Fale!

| 17 outubro 2020 |

Autora: Laurie Halse Anderson
Editora: Valentina
Adquira o seu exemplar: Submarino, Americanas, Livraria Cultura

Melinda chamou a polícia durante uma festa dos alunos de sua escola. Agora, aquela menina divertida e cheia de amigos era uma excluída. Alguém que só servia para chacota e humilhações. Seus pais eram omissos e a maioria dos seus professores não se importava. Melinda passa muito tempo dentro de sua mente analisando todos ao seu redor, e tentando esquecer o que lhe aconteceu na festa. Ninguém nunca lhe perguntou, ninguém nunca quis saber e Melinda seguia cada vez mais calada, cada vez mais sozinha, cada vez com mais medo.

A autora dessa obra espetacular, Laurie Halse Anderson, escreveu sobre um tema intenso de forma muito peculiar. O livro, narrado todo do ponto de vista de Melinda, tem um tom tão destoante do que encontramos em outros livros em que o tema também é o estupro que, em muitos momentos, nos vemos rindo de sua nova forma de ver o mundo após a violência sofrida.

Melinda está totalmente destruída. Estar dentro de sua mente é acompanhar todas as formas de escape que ela tenta encontrar para superar, ou pelo menos continuar sobrevivendo, após o que aconteceu na noite que mudou a sua vida. Seus relatos sobre seus colegas, professores, pais e sua luta por tentar passar despercebida por todos eles, quase nos faz esquecer de seu sofrimento, o que eu acho que a autora fez de forma totalmente proposital.

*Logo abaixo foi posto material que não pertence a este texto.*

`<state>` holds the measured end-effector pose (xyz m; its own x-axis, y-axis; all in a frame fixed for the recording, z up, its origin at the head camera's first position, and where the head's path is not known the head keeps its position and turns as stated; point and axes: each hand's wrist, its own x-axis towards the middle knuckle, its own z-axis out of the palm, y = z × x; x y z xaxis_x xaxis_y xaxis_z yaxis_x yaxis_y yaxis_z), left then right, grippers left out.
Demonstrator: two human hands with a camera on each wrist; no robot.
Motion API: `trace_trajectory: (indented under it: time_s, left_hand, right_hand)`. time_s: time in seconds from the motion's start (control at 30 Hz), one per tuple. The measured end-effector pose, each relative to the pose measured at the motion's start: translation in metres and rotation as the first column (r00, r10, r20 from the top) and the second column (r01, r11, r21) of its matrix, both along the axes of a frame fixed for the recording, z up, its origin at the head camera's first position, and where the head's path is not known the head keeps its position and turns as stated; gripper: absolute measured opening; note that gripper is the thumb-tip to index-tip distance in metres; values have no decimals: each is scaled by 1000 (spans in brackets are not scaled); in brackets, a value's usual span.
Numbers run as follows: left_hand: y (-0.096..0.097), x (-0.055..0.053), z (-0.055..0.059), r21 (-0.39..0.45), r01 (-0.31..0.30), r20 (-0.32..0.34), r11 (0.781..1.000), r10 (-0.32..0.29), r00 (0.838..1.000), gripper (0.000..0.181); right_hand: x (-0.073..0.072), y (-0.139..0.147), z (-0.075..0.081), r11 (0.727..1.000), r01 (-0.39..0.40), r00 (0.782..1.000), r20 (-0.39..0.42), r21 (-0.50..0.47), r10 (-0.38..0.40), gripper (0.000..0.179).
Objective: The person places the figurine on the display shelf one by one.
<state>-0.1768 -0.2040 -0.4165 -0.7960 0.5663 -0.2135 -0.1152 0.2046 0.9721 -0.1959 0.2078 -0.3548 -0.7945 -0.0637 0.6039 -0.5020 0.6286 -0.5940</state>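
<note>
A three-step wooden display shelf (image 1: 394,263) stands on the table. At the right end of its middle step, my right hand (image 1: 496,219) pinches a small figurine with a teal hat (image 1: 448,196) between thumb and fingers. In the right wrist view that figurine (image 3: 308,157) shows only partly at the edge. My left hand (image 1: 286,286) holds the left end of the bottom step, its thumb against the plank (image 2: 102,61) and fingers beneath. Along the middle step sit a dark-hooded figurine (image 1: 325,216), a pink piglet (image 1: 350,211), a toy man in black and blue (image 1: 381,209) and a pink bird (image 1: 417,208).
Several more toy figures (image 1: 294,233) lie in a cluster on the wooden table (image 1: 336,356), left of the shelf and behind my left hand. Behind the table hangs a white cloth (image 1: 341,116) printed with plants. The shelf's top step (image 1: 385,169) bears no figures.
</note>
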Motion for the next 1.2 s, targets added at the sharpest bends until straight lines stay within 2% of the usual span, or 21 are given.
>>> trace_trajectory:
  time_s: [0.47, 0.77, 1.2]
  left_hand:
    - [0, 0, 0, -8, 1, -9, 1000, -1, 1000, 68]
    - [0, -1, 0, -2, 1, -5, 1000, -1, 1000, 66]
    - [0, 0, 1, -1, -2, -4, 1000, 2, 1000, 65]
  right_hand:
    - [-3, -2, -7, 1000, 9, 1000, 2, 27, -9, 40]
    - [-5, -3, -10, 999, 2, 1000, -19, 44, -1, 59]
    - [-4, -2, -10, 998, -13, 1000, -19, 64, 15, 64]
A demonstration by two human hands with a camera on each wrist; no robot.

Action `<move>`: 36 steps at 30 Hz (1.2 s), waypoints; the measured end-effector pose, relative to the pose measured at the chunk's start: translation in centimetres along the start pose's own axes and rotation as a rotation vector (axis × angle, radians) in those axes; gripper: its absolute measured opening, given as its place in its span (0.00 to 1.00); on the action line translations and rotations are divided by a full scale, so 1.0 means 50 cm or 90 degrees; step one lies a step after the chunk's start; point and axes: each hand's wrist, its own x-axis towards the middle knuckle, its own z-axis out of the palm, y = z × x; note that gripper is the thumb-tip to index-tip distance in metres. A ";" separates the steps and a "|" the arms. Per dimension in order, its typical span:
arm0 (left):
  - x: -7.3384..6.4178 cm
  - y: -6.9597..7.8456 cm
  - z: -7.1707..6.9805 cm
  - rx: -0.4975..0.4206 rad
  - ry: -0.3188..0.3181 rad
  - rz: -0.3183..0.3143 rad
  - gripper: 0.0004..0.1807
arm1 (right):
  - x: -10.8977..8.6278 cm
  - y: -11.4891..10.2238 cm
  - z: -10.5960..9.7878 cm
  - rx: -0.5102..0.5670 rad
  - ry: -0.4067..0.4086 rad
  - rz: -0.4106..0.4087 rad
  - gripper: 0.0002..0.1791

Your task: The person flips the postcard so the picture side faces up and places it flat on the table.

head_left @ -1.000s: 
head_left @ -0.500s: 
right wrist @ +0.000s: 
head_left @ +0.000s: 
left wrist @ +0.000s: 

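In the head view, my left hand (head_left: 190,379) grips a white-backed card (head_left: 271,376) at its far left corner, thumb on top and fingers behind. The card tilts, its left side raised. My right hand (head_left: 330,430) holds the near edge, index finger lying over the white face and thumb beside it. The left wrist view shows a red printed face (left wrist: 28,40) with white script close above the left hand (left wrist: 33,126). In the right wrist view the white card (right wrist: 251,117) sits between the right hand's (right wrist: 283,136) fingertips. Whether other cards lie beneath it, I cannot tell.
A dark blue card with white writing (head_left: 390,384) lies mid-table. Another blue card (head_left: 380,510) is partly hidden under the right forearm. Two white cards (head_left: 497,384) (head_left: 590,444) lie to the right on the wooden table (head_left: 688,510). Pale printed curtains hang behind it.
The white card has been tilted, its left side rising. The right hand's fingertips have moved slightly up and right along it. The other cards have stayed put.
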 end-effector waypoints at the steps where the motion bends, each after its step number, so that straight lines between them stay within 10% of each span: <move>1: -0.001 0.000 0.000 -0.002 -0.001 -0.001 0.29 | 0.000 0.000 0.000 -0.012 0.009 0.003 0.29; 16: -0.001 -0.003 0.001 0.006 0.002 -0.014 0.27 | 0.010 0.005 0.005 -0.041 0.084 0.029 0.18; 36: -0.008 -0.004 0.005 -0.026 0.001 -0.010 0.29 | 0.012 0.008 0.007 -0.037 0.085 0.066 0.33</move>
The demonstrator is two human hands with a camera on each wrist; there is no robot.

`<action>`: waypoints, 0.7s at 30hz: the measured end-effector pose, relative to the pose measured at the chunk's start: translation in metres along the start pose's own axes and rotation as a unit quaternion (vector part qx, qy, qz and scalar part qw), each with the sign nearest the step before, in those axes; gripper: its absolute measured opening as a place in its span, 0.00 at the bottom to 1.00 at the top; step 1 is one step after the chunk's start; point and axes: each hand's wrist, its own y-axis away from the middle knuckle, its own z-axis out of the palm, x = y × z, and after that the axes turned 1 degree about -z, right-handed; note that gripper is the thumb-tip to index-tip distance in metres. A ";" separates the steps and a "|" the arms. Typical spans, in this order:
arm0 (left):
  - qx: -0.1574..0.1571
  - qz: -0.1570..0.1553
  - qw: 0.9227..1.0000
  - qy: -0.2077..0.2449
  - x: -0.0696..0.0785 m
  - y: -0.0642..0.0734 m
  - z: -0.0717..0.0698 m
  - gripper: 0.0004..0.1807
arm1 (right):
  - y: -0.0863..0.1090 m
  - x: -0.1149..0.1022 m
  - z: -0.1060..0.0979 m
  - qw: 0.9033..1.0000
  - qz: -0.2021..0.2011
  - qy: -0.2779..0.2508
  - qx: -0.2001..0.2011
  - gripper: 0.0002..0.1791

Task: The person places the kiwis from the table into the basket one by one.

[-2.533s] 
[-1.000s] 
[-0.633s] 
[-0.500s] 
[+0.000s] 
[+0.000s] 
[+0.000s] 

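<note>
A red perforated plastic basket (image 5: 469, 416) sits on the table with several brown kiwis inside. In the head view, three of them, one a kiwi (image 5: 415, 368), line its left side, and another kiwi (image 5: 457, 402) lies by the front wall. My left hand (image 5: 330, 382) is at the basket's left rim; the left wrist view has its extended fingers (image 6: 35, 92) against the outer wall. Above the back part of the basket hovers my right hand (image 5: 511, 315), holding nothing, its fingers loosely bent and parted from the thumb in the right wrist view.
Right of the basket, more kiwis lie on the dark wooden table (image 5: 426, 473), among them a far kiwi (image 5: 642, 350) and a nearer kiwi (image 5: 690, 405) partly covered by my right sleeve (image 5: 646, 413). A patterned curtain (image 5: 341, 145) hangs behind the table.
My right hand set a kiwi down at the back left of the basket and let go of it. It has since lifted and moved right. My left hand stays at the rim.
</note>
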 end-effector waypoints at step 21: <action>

A autora narra a luta da personagem em esquecer o que aconteceu, não enfatizando sua dor em alguns momentos. Tudo parece estar quase bem, até surgir uma lágrima. Tudo parece estar quase bem, até ela não conseguir dormir. Tudo parece estar quase bem, até ela começar a morder os lábios. Tudo parece estar quase bem, até não estar mais, até ela encontrar a personificação de seu maior pesadelo, até ela finalmente ter que lidar com a forma brutal com a qual ela foi tratada na festa.

Impossível ler esse livro e não sentir raiva de absolutamente todos ao redor de Melinda. Nós não chegamos a conhecer a fase de adolescente normal e feliz da personagem, pois a narrativa tem início após a fatídica festa, porém, ela deixa bem claro que não era essa menina fechada, reclusa e apavorada que agora se apresentava para o mundo.

Como é possível que os pais notem, mas não façam nada perante uma mudança radical no comportamento e notas da única filha? As "amigas" que antes faziam parte da sua turma, por mais que sentissem necessidade de não perder a popularidade em andar com uma "pária" do colégio, não quiseram nem perguntar a Melinda o que havia acontecido, não na festa para ela chamar a polícia, mas na sua vida, para que as suas atitudes estivessem tão diferentes? Tantos professores, que só pensam em seus umbigos e não conseguem ver que bem à sua frente existe uma aluna gritando por ajuda? Alguém que era uma aluna de notas altas, não poderia mudar tão drasticamente, sem que houvesse um real motivo...

Por outro lado, temos o professor de artes Freeman. Aparentemente, ele também não se importa com os seus alunos, porém, ao acompanhar o desenrolar do seu comportamento durante as páginas, vemos que ele tem um jeito bem único de tentar fazer Melinda desabrochar, ou, criar raízes, crescer e florescer, como a árvore que ela passou o ano todo desenvolver nessa aula. Ele pode não ser o psicólogo que ela merecia, mas, do seu jeito, a ajudou a ver que poderia recuperar a vida que ela achava que tinha perdido naquela noite.

É revoltante ler esse livro, mas, também temos que lembrar que só vemos o ponto de vista de Melinda. Não sabemos realmente o que as pessoas a sua volta estão pensando, quais são as suas preocupações e se simplesmente não sabem como ajudá-la. Seria fantástico poder acompanhar também os pensamentos dos pais, amigos e professores. Não sei se para entendê-los ou odiá-los ainda mais, porém, seria interessante.

Uma narrativa única sobre estupro e as consequências na vida de uma adolescente. "Fale!" vai te enganar em muitos momentos, assim como Melinda, porém, não se engane, a personagem tem pensamentos aleatórios, muitas vezes até engraçados, apenas para fugir da sua dor, até finalmente ter coragem de levantar e lutar. Esse livro nos ensina a não abaixar a cabeça, a entender quem é a verdadeira vítima, e que essa pessoa tem que falar, falar, falar... até ser realmente ouvida.